Assim como o pintor Van Gogh e o bluesman Robert Johnson, o escritor Franz Kafka deve ter murmurado, no seu derradeiro minuto de consciência: “Pense numa vida jogada fora!” Todos três tinham motivos para pensar assim, mas o fato é que estavam enganados. O Acaso, aquele deus inescrutável, que concede a uns os 40 milhões da Mega-Sena e a outros um raio na cabeça, fêz com que os quadros do holandês, as canções do americano e os livros do tcheco acabassem se salvando da vala comum. E o Mercado, que não perde tempo, transformou os três em fonte inesgotável de milhões de dólares. Uma situação, como direi? Kafkeana.
Este adjetivo talvez seja a mais imediata herança deixada pelo judeu tímido que morreu em 1924 deixando atrás de si uma porção de problemas não resolvidos, amores não consumados e livros difíceis de classificar. A obra de Kafka foi interpretada como uma premonição do nazismo, como uma busca religiosa, como uma paranóia de migrante em país estrangeiro, como um ajuste de contas freudiano com um pai autoritário. Nenhum desses temas, contudo, é propriamente kafkeano.

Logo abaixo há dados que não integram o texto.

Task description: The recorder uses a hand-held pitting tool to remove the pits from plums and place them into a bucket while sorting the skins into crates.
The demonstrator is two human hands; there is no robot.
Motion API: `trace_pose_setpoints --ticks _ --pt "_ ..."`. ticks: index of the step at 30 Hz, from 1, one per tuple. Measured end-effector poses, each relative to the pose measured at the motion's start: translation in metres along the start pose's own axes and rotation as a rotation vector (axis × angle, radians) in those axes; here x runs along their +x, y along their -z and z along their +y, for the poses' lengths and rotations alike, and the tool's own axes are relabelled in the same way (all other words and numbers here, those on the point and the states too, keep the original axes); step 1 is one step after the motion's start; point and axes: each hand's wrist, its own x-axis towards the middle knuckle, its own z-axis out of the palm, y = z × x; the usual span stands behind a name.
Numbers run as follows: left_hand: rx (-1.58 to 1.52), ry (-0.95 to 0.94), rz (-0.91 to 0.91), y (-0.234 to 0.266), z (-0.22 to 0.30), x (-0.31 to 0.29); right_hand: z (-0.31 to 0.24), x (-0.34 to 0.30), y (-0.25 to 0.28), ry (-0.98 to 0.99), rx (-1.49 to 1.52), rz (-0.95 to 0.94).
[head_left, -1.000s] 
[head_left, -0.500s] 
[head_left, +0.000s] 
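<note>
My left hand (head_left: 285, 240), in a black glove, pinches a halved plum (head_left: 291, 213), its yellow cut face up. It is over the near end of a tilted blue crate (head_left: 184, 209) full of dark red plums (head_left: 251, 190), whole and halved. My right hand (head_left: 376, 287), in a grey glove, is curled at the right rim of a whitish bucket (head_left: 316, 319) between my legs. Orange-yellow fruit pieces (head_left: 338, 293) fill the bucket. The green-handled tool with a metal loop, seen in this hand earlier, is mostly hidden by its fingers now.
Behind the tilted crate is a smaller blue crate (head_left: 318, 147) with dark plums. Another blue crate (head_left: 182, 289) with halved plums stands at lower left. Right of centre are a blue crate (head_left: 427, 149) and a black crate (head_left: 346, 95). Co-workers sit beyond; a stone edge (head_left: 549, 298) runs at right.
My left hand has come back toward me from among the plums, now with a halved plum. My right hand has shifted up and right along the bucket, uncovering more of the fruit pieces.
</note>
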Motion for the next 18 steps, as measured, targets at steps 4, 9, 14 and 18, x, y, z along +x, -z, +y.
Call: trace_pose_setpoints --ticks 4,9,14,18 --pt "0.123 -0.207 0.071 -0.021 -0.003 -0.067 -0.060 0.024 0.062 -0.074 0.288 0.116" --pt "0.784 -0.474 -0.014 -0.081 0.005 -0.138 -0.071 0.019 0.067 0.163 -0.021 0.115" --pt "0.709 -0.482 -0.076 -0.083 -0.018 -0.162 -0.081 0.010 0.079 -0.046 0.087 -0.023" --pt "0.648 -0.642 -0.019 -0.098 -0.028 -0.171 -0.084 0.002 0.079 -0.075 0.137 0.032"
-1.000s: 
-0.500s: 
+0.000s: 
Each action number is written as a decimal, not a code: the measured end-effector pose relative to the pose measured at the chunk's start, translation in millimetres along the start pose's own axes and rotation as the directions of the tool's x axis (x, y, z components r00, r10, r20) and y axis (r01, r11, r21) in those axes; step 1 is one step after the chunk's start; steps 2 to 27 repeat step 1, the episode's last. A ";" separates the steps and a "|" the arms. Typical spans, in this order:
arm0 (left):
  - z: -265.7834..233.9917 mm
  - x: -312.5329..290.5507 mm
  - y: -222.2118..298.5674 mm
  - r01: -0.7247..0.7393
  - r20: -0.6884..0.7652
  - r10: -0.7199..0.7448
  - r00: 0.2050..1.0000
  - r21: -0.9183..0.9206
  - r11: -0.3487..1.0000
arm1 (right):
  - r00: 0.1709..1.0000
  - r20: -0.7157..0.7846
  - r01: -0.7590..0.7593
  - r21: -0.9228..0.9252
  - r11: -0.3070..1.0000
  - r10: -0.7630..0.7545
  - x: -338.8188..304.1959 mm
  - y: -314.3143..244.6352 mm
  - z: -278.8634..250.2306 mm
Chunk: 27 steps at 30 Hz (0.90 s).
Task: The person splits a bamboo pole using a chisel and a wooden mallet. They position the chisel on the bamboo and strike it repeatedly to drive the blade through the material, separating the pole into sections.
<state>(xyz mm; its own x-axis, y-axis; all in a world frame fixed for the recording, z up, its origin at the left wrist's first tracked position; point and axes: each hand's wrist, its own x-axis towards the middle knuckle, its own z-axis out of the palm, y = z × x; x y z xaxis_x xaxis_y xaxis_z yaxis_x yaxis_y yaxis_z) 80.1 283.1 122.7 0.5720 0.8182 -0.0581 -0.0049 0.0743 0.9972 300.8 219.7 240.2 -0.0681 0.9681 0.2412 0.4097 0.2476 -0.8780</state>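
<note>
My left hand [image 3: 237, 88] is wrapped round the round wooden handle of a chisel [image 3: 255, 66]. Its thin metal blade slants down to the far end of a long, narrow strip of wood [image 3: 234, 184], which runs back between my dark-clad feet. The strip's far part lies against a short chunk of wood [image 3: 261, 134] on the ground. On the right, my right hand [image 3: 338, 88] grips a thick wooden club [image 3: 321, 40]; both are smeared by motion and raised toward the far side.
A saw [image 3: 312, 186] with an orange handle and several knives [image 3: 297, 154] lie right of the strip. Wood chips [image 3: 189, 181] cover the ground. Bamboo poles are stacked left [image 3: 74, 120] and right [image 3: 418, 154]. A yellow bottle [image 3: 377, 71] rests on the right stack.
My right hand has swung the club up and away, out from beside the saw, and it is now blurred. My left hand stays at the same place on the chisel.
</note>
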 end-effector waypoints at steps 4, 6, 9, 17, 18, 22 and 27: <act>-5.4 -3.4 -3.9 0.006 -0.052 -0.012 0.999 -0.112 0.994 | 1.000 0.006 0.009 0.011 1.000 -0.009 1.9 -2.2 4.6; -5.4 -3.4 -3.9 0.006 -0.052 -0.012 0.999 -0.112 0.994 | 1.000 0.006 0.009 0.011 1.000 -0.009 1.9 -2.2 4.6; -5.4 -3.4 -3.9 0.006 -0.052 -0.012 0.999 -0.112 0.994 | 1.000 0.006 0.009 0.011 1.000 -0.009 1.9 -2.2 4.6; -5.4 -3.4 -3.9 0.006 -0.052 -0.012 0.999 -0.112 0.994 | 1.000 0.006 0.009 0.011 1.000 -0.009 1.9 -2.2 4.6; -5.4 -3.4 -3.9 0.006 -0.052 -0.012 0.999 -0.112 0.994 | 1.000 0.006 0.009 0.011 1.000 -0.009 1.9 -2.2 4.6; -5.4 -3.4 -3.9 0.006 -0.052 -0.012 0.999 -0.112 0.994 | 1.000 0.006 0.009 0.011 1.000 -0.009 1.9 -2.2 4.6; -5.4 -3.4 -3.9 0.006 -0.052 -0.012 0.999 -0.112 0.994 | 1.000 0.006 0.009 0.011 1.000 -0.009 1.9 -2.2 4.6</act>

Usamos o termo “kafkeano” quando nos referimos a qualquer situação onde as conexões de causa e efeito parecem se romper, se dissolver. As pessoas nesse mundo não são ameaçadas por inimigos, perseguidas por monstros, tentadas pelo Demônio. Não existe um Mal personalizado, nítido, que traga uma ameaça específica. O problema com o mundo de Kafka é que as coisas nele não fazem sentido. Em “O Processo”, o escrevente Joseph K. é preso na primeira página e executado na última. Qual o motivo dessa acusação? Não o sabemos. Em “O Castelo”, o agrimensor K. pretende ter acesso a um Castelo, sem nunca o conseguir. Por que? Não o sabemos. Suas histórias são parábolas sem “moral da história” que as explique.
Em “O Processo”, temos um acúmulo de acontecimentos, mas nunca sabemos quem lhes deu origem, e por quê; é um pesadelo de efeitos sem causa aparente. Em “O Castelo”, K. tenta, por todos os modos, chegar até o Conde que domina o Castelo, mas todas as suas tentativas dão com os burros nágua: é um pesadelo de causas que não produzem efeito. Kafka inaugurou uma nova espécie de fantástico, que reside na sintaxe das coisas (ou seja, no modo como elas se articulam e se determinam entre si) e não na sua semântica (ou seja, na natureza das coisas propriamente ditas). Por este ângulo, “A Metamorfose”, onde o personagem acorda transformado num inseto, é menos kafkeano que as outras novelas, pois nela irrompe um elemento indiscutivelmente fantástico, irreal. A história “kafkeana” típica, contudo, é composta de cenários, personagens e eventos banais, cotidianos, só que articulados com uma lógica de pesadelo. É nessa lógica de absurdo que a literatura de Kafka parece ter adivinhado o nosso mundo, onde super-população, alta tecnologia e concentração de capital pulverizaram o pouco que restava de conexão entre intenções, causas e efeitos.